§ ASSIGNMENT:
Please set down the data again exactly, minus the pictures.

§ RECORDED DATA:
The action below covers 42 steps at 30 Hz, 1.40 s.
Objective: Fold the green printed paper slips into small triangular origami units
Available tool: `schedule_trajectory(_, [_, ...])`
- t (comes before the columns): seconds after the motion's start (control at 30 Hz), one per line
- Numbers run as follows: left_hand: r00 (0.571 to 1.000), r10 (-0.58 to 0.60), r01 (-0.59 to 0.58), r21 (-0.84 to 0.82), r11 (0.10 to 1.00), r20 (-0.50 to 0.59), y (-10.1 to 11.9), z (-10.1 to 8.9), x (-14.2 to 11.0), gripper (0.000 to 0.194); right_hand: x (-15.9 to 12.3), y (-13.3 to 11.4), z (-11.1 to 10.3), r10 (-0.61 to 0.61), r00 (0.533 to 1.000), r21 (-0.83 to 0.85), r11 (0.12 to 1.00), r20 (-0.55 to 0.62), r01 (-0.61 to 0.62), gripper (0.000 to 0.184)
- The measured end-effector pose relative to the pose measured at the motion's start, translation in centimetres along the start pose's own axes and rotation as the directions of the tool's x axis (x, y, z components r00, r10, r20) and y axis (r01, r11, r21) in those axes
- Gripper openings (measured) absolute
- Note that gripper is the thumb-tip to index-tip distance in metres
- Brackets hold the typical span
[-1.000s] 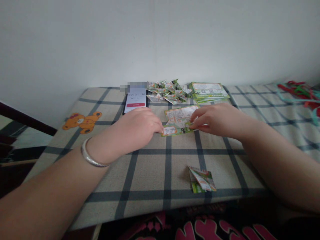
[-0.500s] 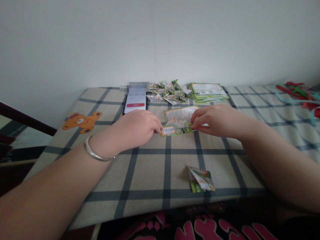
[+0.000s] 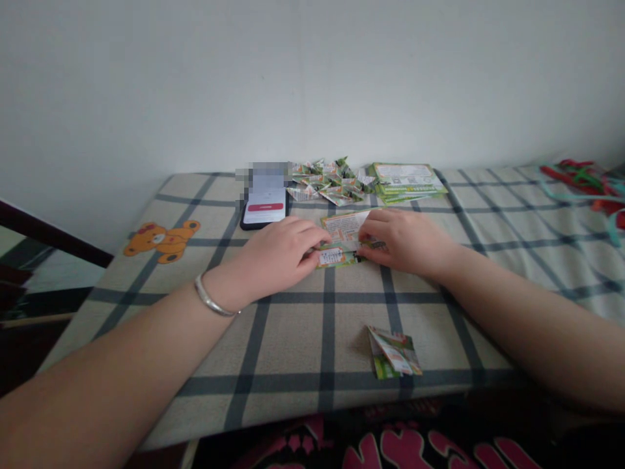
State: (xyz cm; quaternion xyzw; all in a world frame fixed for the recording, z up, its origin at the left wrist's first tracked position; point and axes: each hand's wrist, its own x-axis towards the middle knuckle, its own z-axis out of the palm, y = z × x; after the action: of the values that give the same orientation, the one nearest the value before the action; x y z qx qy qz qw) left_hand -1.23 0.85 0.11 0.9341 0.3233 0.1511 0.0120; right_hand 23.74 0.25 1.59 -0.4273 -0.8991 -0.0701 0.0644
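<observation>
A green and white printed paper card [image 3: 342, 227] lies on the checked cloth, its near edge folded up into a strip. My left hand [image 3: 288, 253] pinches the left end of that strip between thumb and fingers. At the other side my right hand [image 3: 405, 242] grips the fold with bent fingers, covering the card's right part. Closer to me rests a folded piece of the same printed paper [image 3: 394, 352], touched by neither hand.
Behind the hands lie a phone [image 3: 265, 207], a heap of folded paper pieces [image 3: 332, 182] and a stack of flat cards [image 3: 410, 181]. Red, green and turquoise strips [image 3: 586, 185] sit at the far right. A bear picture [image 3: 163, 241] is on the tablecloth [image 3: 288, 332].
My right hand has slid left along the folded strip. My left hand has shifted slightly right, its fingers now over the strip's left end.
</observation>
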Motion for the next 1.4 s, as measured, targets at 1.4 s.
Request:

§ RESPONSE AREA:
The action below covers 42 steps at 30 Hz, 1.40 s.
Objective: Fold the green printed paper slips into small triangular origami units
Available tool: `schedule_trajectory(_, [_, ...])`
- t (comes before the columns): seconds after the motion's start (control at 30 Hz), one per line
- Numbers run as follows: left_hand: r00 (0.571 to 1.000), r10 (-0.58 to 0.60), r01 (-0.59 to 0.58), r21 (-0.84 to 0.82), r11 (0.10 to 1.00), r20 (-0.50 to 0.59), y (-10.1 to 11.9), z (-10.1 to 8.9), x (-14.2 to 11.0), gripper (0.000 to 0.194); right_hand: x (-15.9 to 12.3), y (-13.3 to 11.4), z (-11.1 to 10.3), r10 (-0.61 to 0.61), r00 (0.533 to 1.000), r21 (-0.83 to 0.85), r11 (0.12 to 1.00), r20 (-0.55 to 0.62), r01 (-0.61 to 0.62), gripper (0.000 to 0.184)
- The measured end-effector pose relative to the pose measured at the motion's start, translation in centimetres along the start pose's own axes and rotation as the directions of the tool's x axis (x, y, z components r00, r10, r20) and y axis (r01, r11, r21) in those axes
- Gripper openings (measured) absolute
- Note that gripper is the thumb-tip to index-tip distance in metres
- Brackets hold the typical span
[-1.000s] 
[-0.500s] 
[+0.000s] 
State: (xyz cm; quaternion xyzw; all in a world frame fixed for the recording, z up, its origin at the left wrist's first tracked position; point and axes: each hand's wrist, its own x-axis towards the middle knuckle, its own z-axis out of the palm, y = z × x; after the action: of the values that give the same orientation, the one nearest the value before the action; x y z qx qy qz qw) left_hand -1.23 0.85 0.11 0.9341 0.3233 0.1511 0.0120; right_hand 23.74 0.25 1.59 -0.4273 -0.8991 -0.0701 0.0644
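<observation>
A green and white printed paper card [image 3: 342, 227] lies on the checked cloth, its near edge folded up into a strip. My left hand [image 3: 288, 253] pinches the left end of that strip between thumb and fingers. At the other side my right hand [image 3: 405, 242] grips the fold with bent fingers, covering the card's right part. Closer to me rests a folded piece of the same printed paper [image 3: 394, 352], touched by neither hand.
Behind the hands lie a phone [image 3: 265, 207], a heap of folded paper pieces [image 3: 332, 182] and a stack of flat cards [image 3: 410, 181]. Red, green and turquoise strips [image 3: 586, 185] sit at the far right. A bear picture [image 3: 163, 241] is on the tablecloth [image 3: 288, 332].
My right hand has slid left along the folded strip. My left hand has shifted slightly right, its fingers now over the strip's left end.
</observation>
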Motion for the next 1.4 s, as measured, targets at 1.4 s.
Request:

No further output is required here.